1. A length- and width-adjustable boot comprising: a rearward base piece (BP) including a left rearward inner rail (BPr1) and a right forward inner rail (BPr2), the rearward base piece (BP) having a shape of an inverted isosceles trapezium, the left rearward inner rail and the right forward inner rail have an inclination with respect to an axis of symmetry of the boot with an angle α determined by a length/width ratio of a foot comprised between 0° and 90°;a forward base piece (BA) having a left forward inner rail (BAr3) and right forward inner rail (BAr4), the forward base piece (BA) having a shape of an inverted isosceles trapezium, the left forward inner rail and the right forward inner rail are perpendicular to the axis of symmetry of the boot;a right-side piece (LR) with a bottom end having a first rail (LRr2) on a first side and a second rail (LRr4) on a second side, wherein the first rail (LRr2) slides into the right forward inner rail (BPr2) of the rearward base piece and wherein the second rail (LRr4) slides into the right forward inner rail (BAr4) of the forward base piece;a left-side piece (LL) having at a bottom end a first rail (LLr1) on a first side and a second rail (LLr3) on a second side, wherein the first rail (LLr1) of the left side piece slides into the left rearward inner rail (BPr1) of the rearward base piece (BP) and wherein the second rail (LLr3) slides into the left inner rail (BAr3) of the rearward base piece (BA);a one-piece fixing device runs through the forward base piece and is screwed into the rearward base piece, the one-piece fixing device moves the rearward base piece (BP), the forward base piece (BA), the left-side piece (LL) and the right-side piece (LR) simultaneously, so that a movement of any one of the rearward base piece (BP), the forward base piece (BA), the left-side piece (LL), or the right-side piece (LR) produces a simultaneous movement to adjust a width and a length of the boot in the other three of the rearward base piece (BP), the forward base piece (BA), the left-side piece (LL), and the right-side piece (LR).

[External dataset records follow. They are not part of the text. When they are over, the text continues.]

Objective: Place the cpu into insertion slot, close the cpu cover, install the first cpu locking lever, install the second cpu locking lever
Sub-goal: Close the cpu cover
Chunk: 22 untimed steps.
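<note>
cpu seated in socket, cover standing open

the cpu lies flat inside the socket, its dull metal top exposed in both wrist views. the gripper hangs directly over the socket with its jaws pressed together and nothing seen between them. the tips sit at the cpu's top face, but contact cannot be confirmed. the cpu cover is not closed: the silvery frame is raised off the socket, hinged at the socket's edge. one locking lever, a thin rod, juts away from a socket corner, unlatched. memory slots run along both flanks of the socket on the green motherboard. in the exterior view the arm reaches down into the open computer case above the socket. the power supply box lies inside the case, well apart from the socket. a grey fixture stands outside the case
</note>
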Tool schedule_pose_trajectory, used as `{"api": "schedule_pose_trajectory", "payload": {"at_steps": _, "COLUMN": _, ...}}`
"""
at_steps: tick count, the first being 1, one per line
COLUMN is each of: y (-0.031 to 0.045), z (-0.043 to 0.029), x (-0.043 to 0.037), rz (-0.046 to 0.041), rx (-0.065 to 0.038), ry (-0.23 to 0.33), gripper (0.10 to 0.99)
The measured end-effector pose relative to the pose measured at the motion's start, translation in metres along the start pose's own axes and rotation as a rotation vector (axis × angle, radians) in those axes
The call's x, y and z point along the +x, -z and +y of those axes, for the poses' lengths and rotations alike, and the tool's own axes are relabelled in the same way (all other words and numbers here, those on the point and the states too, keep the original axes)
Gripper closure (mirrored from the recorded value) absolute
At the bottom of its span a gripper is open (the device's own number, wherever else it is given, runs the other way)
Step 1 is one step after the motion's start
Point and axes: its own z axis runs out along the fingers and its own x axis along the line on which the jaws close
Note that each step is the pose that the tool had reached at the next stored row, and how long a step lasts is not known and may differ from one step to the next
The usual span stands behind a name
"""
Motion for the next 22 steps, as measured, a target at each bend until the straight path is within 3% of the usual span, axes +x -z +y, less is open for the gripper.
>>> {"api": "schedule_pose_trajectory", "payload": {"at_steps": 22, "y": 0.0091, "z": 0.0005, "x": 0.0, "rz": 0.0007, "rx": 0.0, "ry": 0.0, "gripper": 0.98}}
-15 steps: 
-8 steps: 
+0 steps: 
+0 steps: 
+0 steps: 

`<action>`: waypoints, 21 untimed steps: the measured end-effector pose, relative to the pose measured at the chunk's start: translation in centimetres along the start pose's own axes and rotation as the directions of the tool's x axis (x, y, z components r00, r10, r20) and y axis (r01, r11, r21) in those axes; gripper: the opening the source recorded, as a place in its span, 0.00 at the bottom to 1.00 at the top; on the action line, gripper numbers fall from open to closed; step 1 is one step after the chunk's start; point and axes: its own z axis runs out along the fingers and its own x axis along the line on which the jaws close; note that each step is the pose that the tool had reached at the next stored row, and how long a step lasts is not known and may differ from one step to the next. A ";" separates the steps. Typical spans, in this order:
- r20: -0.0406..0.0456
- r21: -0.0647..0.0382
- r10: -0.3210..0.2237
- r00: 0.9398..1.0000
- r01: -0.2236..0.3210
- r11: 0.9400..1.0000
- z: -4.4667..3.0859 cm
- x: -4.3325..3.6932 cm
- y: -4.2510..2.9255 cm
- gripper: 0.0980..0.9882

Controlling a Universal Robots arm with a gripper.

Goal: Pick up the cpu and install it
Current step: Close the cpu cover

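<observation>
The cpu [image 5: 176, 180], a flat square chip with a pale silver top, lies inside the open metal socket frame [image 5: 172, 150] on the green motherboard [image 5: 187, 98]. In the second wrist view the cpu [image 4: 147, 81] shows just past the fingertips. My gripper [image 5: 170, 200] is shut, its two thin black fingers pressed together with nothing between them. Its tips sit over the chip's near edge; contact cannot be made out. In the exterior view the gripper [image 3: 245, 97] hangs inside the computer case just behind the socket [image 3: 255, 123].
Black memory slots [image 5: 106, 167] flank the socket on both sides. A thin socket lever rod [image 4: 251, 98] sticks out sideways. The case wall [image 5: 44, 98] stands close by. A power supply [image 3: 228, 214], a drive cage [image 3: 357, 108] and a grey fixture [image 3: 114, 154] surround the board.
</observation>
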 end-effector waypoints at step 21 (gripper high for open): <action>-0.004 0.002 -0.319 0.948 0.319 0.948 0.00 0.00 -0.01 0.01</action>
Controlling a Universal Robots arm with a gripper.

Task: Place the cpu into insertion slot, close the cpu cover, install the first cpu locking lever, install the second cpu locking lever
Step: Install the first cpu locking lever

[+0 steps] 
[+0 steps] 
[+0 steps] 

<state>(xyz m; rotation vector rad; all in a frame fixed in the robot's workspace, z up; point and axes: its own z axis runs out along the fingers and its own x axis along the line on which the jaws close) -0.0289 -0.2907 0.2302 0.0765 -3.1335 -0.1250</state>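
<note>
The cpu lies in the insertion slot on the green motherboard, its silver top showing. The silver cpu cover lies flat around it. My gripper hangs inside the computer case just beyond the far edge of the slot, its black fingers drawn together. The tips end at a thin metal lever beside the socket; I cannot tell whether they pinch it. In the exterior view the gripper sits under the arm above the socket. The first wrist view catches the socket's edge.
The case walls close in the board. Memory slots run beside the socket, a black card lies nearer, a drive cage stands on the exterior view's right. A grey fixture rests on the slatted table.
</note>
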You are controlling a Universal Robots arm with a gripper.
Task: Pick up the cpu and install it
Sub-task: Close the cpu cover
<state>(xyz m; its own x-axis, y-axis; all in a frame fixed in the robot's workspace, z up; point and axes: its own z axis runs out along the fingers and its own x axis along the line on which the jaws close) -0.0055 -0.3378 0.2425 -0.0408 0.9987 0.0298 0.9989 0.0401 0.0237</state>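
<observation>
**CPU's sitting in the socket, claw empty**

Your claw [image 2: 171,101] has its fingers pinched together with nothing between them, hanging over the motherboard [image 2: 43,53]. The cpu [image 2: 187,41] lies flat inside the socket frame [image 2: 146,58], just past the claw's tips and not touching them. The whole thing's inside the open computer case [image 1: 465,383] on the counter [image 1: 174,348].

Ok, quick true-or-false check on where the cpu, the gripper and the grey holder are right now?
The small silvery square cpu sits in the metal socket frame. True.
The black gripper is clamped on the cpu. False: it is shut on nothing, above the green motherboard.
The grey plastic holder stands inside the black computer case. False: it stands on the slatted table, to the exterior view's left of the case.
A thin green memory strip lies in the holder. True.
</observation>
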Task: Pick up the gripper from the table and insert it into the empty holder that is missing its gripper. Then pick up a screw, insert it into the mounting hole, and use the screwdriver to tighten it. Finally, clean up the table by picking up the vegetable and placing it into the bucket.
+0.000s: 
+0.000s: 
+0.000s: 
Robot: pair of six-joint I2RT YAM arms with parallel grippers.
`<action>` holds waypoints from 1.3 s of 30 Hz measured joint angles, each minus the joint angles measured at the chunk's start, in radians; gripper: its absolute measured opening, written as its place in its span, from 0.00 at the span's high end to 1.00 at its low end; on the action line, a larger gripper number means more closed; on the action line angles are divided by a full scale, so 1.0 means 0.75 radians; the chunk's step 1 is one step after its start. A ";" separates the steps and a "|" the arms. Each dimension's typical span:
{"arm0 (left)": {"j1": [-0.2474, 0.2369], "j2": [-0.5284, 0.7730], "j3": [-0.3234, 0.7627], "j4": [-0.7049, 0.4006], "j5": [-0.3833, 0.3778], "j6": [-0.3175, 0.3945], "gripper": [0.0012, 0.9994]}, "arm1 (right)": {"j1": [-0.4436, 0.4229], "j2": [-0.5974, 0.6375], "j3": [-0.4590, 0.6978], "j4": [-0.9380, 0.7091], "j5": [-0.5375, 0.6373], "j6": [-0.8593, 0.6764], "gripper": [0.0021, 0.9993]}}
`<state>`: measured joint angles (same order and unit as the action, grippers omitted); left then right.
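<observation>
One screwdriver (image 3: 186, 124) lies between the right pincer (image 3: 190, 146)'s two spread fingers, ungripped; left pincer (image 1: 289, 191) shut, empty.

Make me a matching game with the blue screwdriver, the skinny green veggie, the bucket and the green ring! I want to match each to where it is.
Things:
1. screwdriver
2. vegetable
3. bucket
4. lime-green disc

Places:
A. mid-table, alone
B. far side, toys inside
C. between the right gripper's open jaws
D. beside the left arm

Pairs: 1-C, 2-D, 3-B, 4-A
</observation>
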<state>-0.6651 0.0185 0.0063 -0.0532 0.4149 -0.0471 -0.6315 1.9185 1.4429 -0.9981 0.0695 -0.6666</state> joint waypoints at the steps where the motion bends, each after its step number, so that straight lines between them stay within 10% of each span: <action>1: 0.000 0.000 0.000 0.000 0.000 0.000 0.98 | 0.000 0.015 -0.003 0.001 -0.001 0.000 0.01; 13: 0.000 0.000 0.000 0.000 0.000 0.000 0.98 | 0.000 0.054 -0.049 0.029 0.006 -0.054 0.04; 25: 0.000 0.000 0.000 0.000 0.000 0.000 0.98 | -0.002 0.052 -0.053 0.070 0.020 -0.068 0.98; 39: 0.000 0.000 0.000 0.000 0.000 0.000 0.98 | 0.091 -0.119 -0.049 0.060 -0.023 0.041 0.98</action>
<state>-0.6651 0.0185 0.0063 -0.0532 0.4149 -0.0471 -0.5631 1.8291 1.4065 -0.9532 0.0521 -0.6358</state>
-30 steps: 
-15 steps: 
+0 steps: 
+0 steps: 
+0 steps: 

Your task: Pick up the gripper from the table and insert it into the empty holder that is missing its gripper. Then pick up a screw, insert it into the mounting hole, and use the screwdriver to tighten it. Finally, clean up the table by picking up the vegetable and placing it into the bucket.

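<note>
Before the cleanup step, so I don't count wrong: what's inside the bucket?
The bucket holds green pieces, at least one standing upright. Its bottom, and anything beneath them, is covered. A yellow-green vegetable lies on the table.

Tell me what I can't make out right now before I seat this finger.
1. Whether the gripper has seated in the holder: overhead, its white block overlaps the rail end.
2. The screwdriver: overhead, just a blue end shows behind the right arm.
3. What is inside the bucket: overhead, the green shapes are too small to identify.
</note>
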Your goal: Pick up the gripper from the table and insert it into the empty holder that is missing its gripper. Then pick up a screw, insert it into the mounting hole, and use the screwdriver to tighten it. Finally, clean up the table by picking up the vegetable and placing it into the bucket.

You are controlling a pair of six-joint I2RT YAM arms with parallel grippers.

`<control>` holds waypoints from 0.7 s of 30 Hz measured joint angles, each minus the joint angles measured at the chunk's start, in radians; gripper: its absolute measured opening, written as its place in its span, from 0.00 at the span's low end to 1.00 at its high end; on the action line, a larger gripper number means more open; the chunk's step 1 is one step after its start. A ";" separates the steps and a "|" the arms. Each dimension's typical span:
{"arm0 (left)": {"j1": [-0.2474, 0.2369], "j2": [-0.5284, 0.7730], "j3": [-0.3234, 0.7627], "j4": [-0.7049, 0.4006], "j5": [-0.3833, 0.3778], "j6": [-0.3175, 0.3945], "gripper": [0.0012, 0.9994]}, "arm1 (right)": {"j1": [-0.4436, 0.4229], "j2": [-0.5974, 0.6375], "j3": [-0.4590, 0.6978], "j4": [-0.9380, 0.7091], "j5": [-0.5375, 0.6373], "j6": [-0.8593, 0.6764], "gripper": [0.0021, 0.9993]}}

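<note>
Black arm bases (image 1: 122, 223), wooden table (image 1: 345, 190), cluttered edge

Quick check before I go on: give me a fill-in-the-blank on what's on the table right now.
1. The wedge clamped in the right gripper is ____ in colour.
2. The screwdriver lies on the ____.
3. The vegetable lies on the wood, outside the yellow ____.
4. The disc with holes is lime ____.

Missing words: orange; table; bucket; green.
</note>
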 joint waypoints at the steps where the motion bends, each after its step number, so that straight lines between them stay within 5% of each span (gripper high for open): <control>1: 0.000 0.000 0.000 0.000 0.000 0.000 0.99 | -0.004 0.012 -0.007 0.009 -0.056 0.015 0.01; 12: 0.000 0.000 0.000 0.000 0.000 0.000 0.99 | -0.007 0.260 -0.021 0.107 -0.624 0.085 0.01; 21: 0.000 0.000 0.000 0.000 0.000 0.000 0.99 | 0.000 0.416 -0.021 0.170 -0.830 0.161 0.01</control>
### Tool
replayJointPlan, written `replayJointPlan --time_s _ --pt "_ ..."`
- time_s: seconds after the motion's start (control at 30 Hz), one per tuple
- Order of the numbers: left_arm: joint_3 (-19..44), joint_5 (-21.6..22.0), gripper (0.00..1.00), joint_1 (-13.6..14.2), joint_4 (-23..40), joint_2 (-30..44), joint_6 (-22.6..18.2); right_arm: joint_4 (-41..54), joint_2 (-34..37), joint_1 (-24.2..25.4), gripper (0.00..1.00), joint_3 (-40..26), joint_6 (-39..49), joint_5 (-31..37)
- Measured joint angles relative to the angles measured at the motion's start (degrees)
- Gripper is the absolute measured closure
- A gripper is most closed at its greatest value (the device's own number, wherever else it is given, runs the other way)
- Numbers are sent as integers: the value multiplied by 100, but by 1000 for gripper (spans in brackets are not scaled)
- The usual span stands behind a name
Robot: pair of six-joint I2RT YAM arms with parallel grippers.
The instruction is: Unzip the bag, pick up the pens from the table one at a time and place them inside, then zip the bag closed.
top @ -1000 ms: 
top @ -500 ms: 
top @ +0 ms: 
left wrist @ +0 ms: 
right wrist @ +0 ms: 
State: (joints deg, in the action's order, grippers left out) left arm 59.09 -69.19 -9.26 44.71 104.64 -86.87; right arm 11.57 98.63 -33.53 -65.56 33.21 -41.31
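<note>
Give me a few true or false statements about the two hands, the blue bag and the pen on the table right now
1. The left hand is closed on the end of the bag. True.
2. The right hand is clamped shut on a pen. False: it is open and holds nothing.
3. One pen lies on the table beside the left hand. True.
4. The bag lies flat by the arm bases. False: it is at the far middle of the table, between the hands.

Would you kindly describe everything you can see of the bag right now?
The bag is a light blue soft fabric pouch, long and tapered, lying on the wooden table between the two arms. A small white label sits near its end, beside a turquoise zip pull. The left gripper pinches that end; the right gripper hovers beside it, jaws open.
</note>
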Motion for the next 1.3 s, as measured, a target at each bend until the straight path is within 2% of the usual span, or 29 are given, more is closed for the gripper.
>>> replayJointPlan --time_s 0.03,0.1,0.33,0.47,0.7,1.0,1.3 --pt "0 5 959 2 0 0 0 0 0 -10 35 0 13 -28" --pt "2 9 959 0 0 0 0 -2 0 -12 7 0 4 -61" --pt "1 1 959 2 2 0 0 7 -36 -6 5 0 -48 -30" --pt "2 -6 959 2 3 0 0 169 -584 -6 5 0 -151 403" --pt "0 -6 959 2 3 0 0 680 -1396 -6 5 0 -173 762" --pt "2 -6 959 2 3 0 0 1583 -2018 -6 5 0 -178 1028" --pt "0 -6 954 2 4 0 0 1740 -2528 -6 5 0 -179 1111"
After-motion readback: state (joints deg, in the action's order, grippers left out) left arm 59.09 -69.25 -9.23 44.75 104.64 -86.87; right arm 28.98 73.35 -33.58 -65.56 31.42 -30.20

2. The length- and width-adjustable boot according to claim 1, wherein the one-piece fixing device is a threaded screw placed at a back side of the forward base piece (BA) and runs along the axis of symmetry of the boot, the threaded screw runs through the forward base piece (BA) and is screwed into the rearward base piece, the threaded screw is secured with a safety ring.

3. The length- and width-adjustable boot according to claim 1, wherein the angle α is determined by the following equation: α=arctgB/L wherein:L is the length of the foot;B is the width of the foot.